TASK
Reproduce the data exactly and drop any pictures it holds.

DATA
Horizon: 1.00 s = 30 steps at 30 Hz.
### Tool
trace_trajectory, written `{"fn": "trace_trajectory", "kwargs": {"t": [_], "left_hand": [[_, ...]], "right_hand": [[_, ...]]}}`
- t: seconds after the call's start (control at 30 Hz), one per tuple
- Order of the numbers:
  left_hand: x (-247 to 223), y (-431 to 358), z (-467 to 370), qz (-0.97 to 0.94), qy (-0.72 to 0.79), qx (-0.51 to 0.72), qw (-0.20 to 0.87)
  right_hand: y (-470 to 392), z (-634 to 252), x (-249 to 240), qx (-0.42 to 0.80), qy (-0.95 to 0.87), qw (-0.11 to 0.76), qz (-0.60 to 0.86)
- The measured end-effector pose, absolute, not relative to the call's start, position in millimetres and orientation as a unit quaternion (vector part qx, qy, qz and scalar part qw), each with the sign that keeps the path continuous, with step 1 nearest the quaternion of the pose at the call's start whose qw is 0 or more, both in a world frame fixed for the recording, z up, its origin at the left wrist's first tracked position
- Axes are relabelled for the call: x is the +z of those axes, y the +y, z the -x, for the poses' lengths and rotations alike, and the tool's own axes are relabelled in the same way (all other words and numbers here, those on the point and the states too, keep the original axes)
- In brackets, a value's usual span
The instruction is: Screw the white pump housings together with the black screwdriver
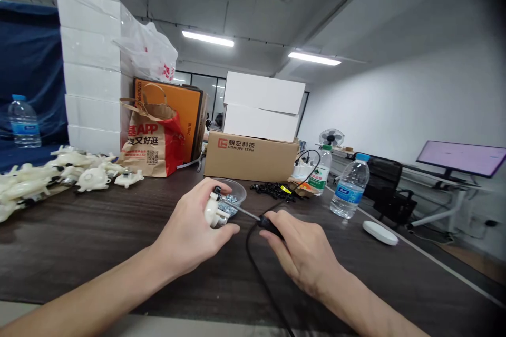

RESPONSE BELOW
Horizon: 1.00 s = 30 steps at 30 Hz.
### Tool
trace_trajectory, written `{"fn": "trace_trajectory", "kwargs": {"t": [_], "left_hand": [[_, ...]], "right_hand": [[_, ...]]}}`
- t: seconds after the call's start (control at 30 Hz), one per tuple
- Order of the numbers:
  left_hand: x (-247 to 223), y (-431 to 358), z (-467 to 370), qz (-0.97 to 0.94), qy (-0.72 to 0.79), qx (-0.51 to 0.72), qw (-0.20 to 0.87)
  right_hand: y (-470 to 392), z (-634 to 252), x (-249 to 240), qx (-0.42 to 0.80), qy (-0.95 to 0.87), qw (-0.11 to 0.76), qz (-0.60 to 0.86)
- The measured end-effector pose, absolute, not relative to the call's start, position in millimetres and orientation as a unit quaternion (vector part qx, qy, qz and scalar part qw), each with the sign that keeps the path continuous, with step 1 nearest the quaternion of the pose at the call's start whose qw is 0 or more, both in a world frame fixed for the recording, z up, its origin at the left wrist's first tracked position
- Axes are relabelled for the call: x is the +z of those axes, y the +y, z the -x, for the poses' lengths and rotations alike, and the tool's own axes are relabelled in the same way (all other words and numbers here, those on the point and the states too, keep the original axes)
- In brackets, a value's usual span
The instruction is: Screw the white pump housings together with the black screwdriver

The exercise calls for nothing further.